To examine the steps leading up to T-bet asymmetry in real time, CD4+ T cells were activated and transduced with retroviruses encoding T-bet-GFP and cherry-alpha-tubulin fusion proteins. Three days later, when the transduced lymphocytes expressing fluorescent fusion proteins were no longer dividing, they were restimulated with immobilized anti-CD3 and ICAM1-Fc fusion protein. Among CD4+ T cells in interphase and prophase, we observed that T-bet was localized in the nucleus, consistent with the staining of endogenous T-bet in CD8+ T cells responding to a microbe in vivo (Figure 1A). During prometaphase, T-bet-GFP began to leak out of the disintegrating nuclear envelope, eventually filling the cytoplasm as it became fully displaced from condensed chromatin in early metaphase (Figure 1E, top panel, and Movie S1). The displacement of T-bet from mitotic chromatin is consistent with the reported behavior of other transcription factors during mitosis, which may be incapable of binding to highly condensed mitotic chromatin (Martinez-Balbas et al., 1995). As metaphase progressed, we observed a decrease in T-bet-GFP fluorescence (Figure 1E, bottom panel, and Movie S2), consistent with the reduction of endogenous T-bet during metaphase in T cells dividing in vivo. As anaphase began and the mitotic spindle began to separate, T-bet-GFP appeared to localize asymmetrically towards one side of the cell, becoming unequally inherited by the incipient daughter cells (Figure 1E, bottom panel, and Movie S2).
T-bet undergoes proteasome-dependent degradation during mitosis
The reduction in T-bet signal observed in cells during metaphase using both static and time-lapse imaging approaches suggested that T-bet might be undergoing degradation just prior to or during its asymmetric localization. Specifically, in experiments where interphase and metaphase blasts were imaged in the same field of view, quantitation of T-bet signal revealed a greater than 90% reduction in metaphase cells compared to interphase cells (Figure 2A). This reduction of T-bet signal was observed in all mitotic T cells, regardless of whether T-bet was partitioned asymmetrically. Using biochemical and flow cytometric approaches, we confirmed that T-bet underwent proteasome-dependent degradation during mitosis. CD4+ or CD8+ T cells were activated in vitro and synchronized with an inhibitor of microtubule polymerization, nocodazole, to enrich for cells reversibly arrested in G2-prometaphase. Cells were then washed free of drug and allowed to progress into metaphase in the presence or absence of proteasome inhibitors. We observed that T-bet appeared to undergo degradation within 30 minutes of release from nocodazole (Figures 2B and 2C). Furthermore, the degradation of T-bet could be prevented by the addition of an inhibitor of proteasome activity (Figures 2B and 2C). Degradation of T-bet was cell cycle-specific, as T-bet underwent degradation after drug washout in cells arrested in G2-M, but not in G1 or S phase (Figure S2).

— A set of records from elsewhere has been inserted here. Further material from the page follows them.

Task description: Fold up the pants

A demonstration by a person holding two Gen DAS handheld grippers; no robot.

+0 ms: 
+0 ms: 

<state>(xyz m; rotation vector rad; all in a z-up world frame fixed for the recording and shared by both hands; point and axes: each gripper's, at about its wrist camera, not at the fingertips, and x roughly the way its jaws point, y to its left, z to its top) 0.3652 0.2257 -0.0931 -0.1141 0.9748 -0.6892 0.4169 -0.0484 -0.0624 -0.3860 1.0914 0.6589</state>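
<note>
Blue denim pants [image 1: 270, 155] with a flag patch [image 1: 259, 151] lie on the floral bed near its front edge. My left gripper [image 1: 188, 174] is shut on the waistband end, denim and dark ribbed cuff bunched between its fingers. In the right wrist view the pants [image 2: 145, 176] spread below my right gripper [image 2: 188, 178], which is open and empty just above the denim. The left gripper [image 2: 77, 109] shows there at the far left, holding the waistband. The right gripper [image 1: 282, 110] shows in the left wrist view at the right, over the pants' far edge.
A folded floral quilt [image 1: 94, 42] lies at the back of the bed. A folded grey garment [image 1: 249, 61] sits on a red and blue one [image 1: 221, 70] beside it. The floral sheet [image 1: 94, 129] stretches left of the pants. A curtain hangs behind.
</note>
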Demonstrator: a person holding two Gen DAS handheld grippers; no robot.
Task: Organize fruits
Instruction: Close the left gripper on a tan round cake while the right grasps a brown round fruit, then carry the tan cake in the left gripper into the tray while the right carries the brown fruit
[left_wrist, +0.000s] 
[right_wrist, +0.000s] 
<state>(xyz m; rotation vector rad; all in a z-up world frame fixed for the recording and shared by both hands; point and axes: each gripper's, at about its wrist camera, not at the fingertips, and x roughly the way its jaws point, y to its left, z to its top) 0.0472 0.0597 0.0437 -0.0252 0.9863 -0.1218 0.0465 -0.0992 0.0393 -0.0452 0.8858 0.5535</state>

Asymmetric localization of the proteasome during mitosis
The finding that T-bet underwent degradation specifically during M phase raised the possibility that unequal degradation during mitosis might result in asymmetric partitioning of T-bet into the daughter cells. For asymmetric degradation to occur, however, some component of the destruction process would need to be asymmetrically localized. Consistent with this prediction, examination of activated T lymphocytes dividing in vivo (Figure 3A) and in vitro (Figure 3B) revealed evidence for asymmetry in the localization of the proteasome. During interphase and prophase, the proteasome was localized throughout the cell. During metaphase, however, we observed asymmetric segregation of the proteasome on one side of the lymphocyte, and unequal segregation of the proteasome into daughter cells during cytokinesis. The asymmetric localization of the proteasome, moreover, was confirmed using antibodies to two distinct proteasomal epitopes (Figure S3). Proteasomal asymmetry is not a general feature of cell division, however, as dividing HEK293T cells exhibited equal segregation of the proteasome into the daughter cells (Figure S3).

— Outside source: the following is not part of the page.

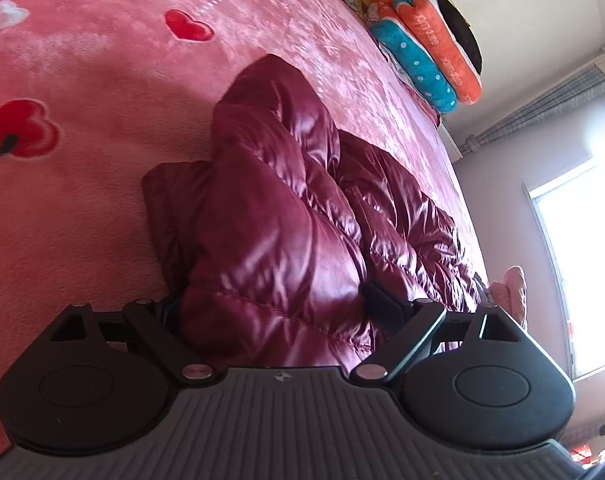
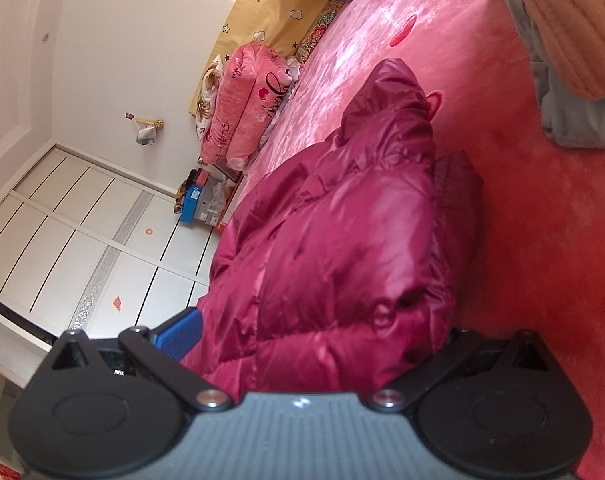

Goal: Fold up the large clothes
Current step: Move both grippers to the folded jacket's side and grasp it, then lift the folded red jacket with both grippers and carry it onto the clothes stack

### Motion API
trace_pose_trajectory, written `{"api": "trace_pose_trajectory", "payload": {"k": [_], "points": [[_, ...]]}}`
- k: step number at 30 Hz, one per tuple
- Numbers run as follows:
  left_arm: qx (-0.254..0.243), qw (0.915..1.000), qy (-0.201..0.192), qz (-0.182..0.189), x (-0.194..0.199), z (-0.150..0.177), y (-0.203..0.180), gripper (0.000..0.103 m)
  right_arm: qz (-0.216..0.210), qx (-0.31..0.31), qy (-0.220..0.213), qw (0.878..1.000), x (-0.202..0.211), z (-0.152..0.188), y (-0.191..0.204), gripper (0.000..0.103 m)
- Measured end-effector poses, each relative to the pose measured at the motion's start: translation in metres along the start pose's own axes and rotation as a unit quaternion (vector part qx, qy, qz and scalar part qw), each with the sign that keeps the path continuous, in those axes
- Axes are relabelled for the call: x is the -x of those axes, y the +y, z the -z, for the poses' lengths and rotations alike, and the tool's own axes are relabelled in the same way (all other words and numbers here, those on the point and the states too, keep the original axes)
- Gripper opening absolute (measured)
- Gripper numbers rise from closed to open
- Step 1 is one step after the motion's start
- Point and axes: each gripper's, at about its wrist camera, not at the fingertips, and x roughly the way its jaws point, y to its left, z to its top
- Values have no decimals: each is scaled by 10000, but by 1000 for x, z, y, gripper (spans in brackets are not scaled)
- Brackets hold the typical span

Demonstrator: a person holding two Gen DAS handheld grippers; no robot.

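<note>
Left wrist view: one maroon puffer jacket (image 1: 286,216), glossy quilted shell, bunched in puffy folds, lying on a pink fleece blanket (image 1: 102,64) with red heart print. Left gripper (image 1: 276,306) clamped on a thick fold of the jacket, both black fingers pressed into the fabric. Two rolled plush pillows (image 1: 426,52), one teal, one orange, at the bed's far edge.

Right wrist view: same jacket (image 2: 342,248) fills the right gripper (image 2: 314,340); blue ribbed pad (image 2: 178,336) at one side, other finger buried in fabric, gripping the jacket. One pink folded quilt (image 2: 242,108) by the white wardrobe (image 2: 82,240).
</note>
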Motion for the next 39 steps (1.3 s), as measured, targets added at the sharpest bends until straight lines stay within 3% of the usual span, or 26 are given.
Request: {"api": "trace_pose_trajectory", "payload": {"k": [5, 7, 9, 13, 16, 19, 23, 27, 31, 36, 39], "points": [[-94, 9999, -54, 1, 2, 10, -8, 103, 214, 62, -41, 9997, 0, 3, 7, 102], [-166, 9998, -113, -51, 5, 15, -12, 103, 398, 165, -8, 9991, -1, 4, 12, 96], [-295, 9993, -186, -94, 6, 21, -21, 100, 575, 211, 8, 9981, -1, 6, 16, 83], [-498, 9978, -361, -264, 11, 32, -38, 71, 878, 468, -57, 9950, 1, 11, 30, 65], [-531, 9967, -467, -400, 17, 40, -46, 56, 1204, 979, -146, 9878, 4, 19, 49, 52], [-559, 9955, -620, -455, 27, 46, -58, 44, 1606, 1687, -291, 9721, 7, 33, 71, 44], [-604, 9940, -767, -496, 38, 52, -81, 36, 2024, 2417, -552, 9474, 13, 52, 96, 36], [-577, 9938, -899, -295, 52, 58, -98, 30, 2325, 2944, -907, 9225, 28, 67, 115, 31], [-716, 9930, -938, -11, 60, 66, -123, 24, 2544, 3310, -1306, 8992, 50, 76, 127, 29], [-1119, 9885, -933, 394, 57, 68, -182, 22, 2782, 3587, -1838, 8719, 89, 77, 138, 28], [-1428, 9826, -980, 670, 56, 69, -226, 22, 2811, 3412, -2233, 8687, 126, 66, 139, 28]]}}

To determine whether asymmetric localization of the proteasome was associated with differential rates of degradation within a mitotic cell, we used the proteasome activity probe, MVB003, which functions as a reporter for degradative activity (Florea et al., 2010). After 24 hours of activation in vitro, T lymphocytes were incubated with the proteasome activity probe and examined by immunofluorescence microscopy. Unequal proteasome activity was observed within mitotic T lymphocytes (Figure 3C), suggesting that both localization and degradative activity of the proteasome were unequal during cell division. In a model wherein asymmetry of T-bet results from unequal degradation by the proteasome, the greater share of T-bet would be predicted to be partitioned into the daughter cell that receives less proteasome. Co-staining experiments using activated CD8+ T lymphocytes dividing in vivo in response to microbe (Figures 3D and 3E) and activated CD4+ T lymphocytes dividing in vitro (Figure 3F) indicated that T-bet was partitioned asymmetrically into the daughter cell that received less proteasome.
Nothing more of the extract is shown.